## Dataset content
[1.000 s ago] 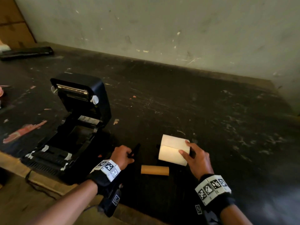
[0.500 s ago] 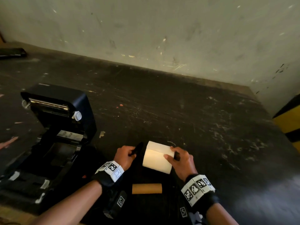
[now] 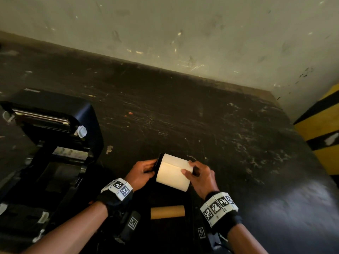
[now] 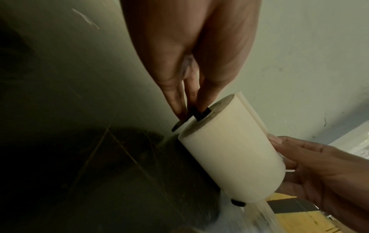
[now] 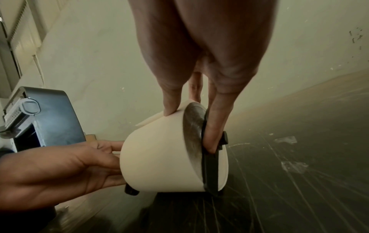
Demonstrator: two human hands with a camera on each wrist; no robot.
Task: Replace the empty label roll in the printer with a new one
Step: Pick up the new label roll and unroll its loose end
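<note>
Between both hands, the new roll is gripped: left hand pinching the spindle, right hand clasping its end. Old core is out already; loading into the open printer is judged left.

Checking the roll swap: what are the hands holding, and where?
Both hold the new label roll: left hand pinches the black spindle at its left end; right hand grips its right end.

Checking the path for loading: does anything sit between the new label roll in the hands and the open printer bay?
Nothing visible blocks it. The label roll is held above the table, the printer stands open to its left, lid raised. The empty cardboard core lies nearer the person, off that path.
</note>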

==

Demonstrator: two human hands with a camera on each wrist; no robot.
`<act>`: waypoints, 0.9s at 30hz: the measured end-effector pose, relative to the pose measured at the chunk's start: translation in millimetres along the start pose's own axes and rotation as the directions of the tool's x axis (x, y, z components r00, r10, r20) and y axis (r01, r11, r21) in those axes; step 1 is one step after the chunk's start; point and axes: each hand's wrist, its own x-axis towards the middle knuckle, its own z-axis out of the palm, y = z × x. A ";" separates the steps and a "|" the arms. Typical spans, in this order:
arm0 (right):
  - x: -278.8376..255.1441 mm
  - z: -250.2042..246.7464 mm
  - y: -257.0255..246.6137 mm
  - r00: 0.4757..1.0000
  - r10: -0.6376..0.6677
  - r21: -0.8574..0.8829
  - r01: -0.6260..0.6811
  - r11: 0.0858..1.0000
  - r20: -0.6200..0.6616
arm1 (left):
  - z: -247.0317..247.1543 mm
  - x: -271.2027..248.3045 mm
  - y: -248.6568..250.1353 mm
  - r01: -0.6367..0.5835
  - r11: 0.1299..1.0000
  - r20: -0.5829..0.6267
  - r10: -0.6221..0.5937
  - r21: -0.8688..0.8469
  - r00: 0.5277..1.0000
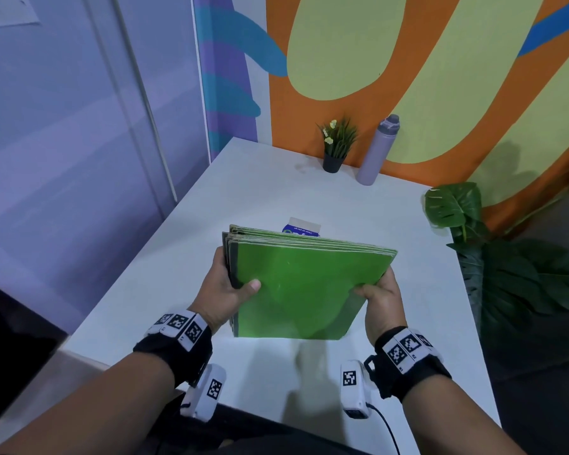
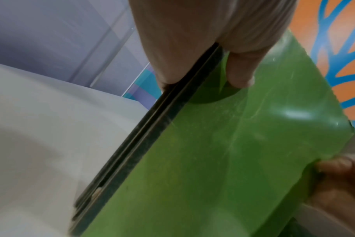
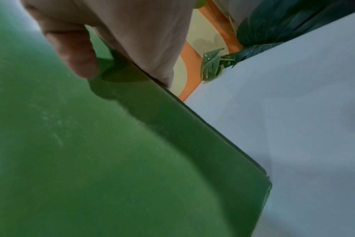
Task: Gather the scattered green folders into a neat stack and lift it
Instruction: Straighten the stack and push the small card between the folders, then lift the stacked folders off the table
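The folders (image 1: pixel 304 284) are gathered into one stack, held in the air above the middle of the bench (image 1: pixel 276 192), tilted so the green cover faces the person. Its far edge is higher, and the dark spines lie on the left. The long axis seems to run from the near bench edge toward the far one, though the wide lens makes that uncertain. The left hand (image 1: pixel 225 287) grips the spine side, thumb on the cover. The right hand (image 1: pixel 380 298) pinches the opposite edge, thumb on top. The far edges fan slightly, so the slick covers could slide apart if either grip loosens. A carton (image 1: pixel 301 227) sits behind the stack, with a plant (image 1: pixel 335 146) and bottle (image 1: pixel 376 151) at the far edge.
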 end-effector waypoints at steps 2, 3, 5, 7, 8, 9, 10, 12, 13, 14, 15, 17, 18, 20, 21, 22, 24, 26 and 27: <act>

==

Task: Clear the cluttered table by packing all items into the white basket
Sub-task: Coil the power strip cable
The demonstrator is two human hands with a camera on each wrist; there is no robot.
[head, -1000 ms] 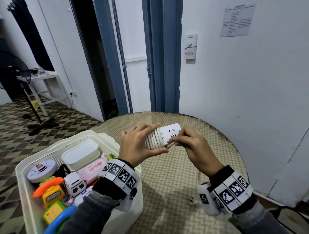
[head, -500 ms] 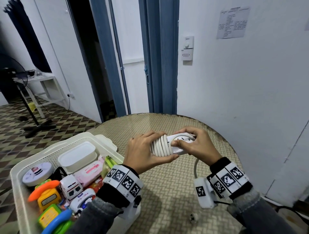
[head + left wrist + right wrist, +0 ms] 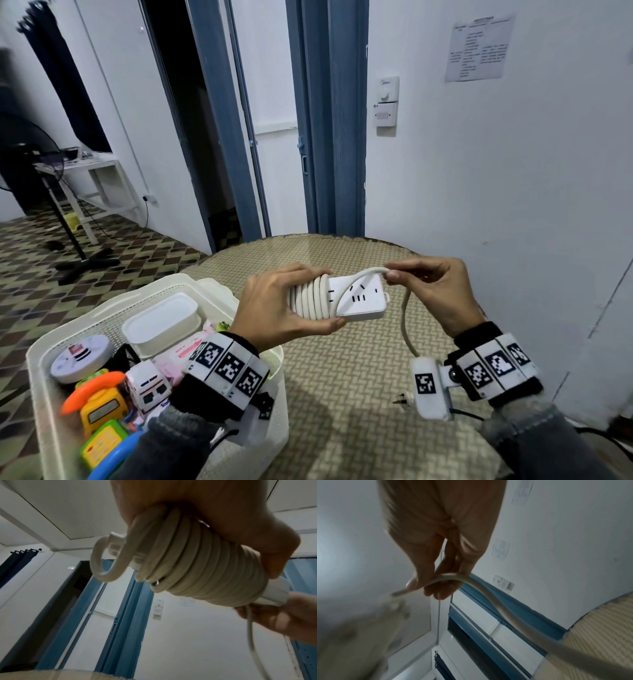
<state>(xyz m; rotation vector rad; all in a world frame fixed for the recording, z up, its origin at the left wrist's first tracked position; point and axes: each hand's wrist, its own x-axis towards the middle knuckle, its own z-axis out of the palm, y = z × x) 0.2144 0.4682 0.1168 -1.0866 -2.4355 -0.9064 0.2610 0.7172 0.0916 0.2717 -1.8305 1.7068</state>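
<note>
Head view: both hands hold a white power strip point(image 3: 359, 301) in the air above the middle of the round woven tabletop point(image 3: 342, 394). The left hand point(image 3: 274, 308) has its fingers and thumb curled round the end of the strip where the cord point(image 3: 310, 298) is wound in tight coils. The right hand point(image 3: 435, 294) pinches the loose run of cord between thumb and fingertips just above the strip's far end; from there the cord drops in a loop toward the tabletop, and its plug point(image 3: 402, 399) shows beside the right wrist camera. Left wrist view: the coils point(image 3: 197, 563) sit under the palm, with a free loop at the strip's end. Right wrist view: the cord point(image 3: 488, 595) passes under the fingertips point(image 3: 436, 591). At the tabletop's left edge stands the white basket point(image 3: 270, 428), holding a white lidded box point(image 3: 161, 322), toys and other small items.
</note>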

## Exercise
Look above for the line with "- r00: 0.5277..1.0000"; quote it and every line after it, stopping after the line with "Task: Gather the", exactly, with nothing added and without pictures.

## Task solution
  - r00: 0.5277..1.0000
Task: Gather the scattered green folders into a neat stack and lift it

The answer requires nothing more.